Not all faults exceptions are supported by all cores. For example, Cortex-M0/M0+ processors (or any ARMv6M processors) do not have MemManage, BusFault and UsageFault exceptions implemented. In those cases, all exceptions are reported as HardFault exception. For ARMv7M processors, MemManage, BusFault and UsageFault exceptions trigger only if they are enabled in System Handler Control and State Register (SHCSR). When these exceptions happen, they should be handled by proper exception handlers to generate a crash dump and should update the error log with this information. It should also be reported over STDOUT (serial terminal). The crash information should contain register context at the time of exception, exception type, current threads in the system etc. Below diagram depicts how the exception handling works.
Some applications may need to do custom error handling on some scenarios. To facilitate this, a mechanism should be provided to register a custom error handling/hook function from application side to the error handling sub-system. When such a hook is present, the error handling system should call the registered callback when an error is encountered before handling the error.
### Platform configuration options for error handling infrastruture
Below is the list of new configuration options added to configure error handling functionality. All of these options are capture in mbed_lib.json file in platform folder.

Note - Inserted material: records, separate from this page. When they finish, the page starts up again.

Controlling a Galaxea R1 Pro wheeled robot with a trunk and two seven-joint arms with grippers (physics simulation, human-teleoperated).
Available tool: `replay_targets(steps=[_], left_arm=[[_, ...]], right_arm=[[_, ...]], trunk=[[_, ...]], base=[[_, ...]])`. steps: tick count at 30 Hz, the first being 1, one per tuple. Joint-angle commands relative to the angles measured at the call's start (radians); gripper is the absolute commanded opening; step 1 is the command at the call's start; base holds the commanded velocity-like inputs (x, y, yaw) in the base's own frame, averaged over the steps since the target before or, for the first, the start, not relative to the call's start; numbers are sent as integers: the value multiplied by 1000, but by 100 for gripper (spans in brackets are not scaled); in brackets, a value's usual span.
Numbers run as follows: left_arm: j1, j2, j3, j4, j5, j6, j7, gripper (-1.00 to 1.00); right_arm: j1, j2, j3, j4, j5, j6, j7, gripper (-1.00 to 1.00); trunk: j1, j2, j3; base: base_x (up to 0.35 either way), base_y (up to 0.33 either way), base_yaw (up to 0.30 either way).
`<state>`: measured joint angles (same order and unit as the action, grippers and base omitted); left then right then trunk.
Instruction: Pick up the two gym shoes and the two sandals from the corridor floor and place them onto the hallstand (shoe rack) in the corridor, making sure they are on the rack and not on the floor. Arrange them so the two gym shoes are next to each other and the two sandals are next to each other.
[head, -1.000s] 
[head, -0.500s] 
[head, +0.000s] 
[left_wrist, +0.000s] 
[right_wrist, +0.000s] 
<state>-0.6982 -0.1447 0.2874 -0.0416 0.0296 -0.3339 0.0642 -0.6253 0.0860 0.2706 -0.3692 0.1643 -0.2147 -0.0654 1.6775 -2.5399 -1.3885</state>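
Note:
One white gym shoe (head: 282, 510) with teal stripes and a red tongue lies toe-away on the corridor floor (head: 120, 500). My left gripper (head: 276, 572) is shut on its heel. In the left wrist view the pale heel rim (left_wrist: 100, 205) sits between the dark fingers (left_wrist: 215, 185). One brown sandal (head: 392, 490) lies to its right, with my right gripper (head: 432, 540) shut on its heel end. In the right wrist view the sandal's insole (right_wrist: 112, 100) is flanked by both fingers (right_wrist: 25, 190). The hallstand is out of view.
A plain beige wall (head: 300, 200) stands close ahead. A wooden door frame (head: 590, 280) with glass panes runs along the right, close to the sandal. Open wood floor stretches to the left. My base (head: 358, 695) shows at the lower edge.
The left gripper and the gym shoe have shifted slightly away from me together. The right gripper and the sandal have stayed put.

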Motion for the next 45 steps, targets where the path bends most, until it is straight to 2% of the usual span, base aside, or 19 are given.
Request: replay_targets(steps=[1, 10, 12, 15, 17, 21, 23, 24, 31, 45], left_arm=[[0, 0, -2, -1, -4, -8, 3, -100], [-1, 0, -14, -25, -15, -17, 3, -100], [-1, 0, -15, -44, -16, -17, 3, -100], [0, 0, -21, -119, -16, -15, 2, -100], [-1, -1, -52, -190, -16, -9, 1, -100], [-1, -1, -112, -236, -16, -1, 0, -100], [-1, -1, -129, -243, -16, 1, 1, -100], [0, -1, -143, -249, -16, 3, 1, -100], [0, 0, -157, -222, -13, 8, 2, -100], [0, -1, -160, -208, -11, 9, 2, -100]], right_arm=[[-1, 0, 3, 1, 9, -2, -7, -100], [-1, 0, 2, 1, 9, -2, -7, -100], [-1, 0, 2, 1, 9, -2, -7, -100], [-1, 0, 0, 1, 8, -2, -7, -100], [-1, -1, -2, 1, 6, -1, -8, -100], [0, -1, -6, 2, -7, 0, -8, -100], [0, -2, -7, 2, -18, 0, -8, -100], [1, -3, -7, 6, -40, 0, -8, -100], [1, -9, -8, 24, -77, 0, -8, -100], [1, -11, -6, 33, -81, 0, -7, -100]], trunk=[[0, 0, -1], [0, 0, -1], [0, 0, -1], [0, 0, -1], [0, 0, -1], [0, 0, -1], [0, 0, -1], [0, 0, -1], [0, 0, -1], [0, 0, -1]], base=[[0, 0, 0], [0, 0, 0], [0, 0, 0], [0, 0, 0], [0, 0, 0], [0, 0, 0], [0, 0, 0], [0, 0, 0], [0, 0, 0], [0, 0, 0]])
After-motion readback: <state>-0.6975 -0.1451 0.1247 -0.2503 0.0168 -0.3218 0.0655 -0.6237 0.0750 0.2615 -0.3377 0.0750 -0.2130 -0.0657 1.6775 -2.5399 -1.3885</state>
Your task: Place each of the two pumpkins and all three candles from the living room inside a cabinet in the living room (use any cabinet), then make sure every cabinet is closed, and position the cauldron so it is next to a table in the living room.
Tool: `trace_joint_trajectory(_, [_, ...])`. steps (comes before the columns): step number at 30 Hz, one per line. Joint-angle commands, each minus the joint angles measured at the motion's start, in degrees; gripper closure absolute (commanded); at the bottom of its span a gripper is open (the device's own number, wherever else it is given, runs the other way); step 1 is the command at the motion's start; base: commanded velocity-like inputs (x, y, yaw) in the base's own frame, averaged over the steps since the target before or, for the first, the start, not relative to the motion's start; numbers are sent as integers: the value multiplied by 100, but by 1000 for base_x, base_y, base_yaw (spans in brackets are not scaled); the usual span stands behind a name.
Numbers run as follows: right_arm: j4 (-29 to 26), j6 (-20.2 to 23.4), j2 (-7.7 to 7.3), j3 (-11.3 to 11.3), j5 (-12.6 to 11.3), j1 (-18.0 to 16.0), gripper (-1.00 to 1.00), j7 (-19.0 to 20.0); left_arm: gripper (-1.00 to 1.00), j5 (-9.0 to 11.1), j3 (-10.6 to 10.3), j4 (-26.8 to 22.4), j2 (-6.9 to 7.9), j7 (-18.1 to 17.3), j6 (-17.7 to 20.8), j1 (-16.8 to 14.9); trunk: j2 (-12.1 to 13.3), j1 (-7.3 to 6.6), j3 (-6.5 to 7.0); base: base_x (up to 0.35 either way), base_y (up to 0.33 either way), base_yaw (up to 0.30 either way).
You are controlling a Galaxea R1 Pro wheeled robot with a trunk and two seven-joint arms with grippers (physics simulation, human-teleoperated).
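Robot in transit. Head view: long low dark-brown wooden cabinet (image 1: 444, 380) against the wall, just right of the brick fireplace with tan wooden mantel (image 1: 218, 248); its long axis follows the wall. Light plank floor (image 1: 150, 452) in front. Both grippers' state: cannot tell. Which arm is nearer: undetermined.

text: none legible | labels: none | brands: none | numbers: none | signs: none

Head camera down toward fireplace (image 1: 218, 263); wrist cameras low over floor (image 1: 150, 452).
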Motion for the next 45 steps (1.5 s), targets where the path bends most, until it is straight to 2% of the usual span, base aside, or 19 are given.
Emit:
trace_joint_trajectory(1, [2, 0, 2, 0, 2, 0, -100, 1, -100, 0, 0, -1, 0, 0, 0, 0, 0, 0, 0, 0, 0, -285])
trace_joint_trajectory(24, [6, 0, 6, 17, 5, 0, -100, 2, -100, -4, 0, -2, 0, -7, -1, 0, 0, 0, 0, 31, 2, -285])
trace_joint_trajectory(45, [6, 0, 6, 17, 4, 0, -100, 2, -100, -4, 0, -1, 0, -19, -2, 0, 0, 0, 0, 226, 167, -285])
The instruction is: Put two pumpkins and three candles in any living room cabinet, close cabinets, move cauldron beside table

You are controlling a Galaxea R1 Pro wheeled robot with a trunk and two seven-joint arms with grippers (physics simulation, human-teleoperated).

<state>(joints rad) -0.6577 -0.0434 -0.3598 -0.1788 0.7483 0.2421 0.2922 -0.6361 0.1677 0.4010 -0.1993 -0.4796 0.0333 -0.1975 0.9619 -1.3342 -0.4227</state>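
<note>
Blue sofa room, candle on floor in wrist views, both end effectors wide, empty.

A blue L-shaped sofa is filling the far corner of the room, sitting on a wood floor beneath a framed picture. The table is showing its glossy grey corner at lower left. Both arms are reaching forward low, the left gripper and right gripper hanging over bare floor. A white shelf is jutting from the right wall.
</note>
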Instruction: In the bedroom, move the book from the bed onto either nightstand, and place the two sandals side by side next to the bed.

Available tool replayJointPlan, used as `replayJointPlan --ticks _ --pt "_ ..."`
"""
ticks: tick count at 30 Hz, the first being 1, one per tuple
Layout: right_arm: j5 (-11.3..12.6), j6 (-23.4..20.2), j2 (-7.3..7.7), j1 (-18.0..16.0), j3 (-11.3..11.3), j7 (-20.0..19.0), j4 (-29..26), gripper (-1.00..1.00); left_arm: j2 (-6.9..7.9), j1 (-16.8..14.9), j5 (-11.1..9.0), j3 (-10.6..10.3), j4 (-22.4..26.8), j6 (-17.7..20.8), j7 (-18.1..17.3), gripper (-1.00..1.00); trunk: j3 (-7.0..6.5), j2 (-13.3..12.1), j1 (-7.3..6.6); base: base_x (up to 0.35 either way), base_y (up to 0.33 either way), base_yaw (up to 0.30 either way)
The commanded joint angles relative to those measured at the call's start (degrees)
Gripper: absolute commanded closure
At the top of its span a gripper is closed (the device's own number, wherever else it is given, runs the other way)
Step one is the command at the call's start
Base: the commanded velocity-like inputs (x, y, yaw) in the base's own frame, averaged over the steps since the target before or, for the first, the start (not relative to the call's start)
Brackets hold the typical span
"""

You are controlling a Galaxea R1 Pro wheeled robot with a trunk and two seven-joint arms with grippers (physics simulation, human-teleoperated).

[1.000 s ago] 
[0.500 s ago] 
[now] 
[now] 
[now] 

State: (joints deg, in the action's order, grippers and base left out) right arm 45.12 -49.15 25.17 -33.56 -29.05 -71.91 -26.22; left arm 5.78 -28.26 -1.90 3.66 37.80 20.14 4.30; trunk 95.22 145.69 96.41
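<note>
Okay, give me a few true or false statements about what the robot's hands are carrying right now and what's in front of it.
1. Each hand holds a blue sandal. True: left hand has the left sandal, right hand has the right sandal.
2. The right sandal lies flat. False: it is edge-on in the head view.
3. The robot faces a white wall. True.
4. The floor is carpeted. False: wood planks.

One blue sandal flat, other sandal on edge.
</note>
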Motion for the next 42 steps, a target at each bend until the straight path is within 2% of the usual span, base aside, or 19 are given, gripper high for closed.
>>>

Enables capture of filename and line number as part of error context capture, this works only for debug and develop builds. On release builds, filename capture is always disabled
The error handling implementation is very generic that other components should no longer need to implement their own error codes or handling. For example, fault exception handling implements part of error handling (like halting the system) which is no longer needed and can be switched to use common error handling which handles system behavior on a fatal error.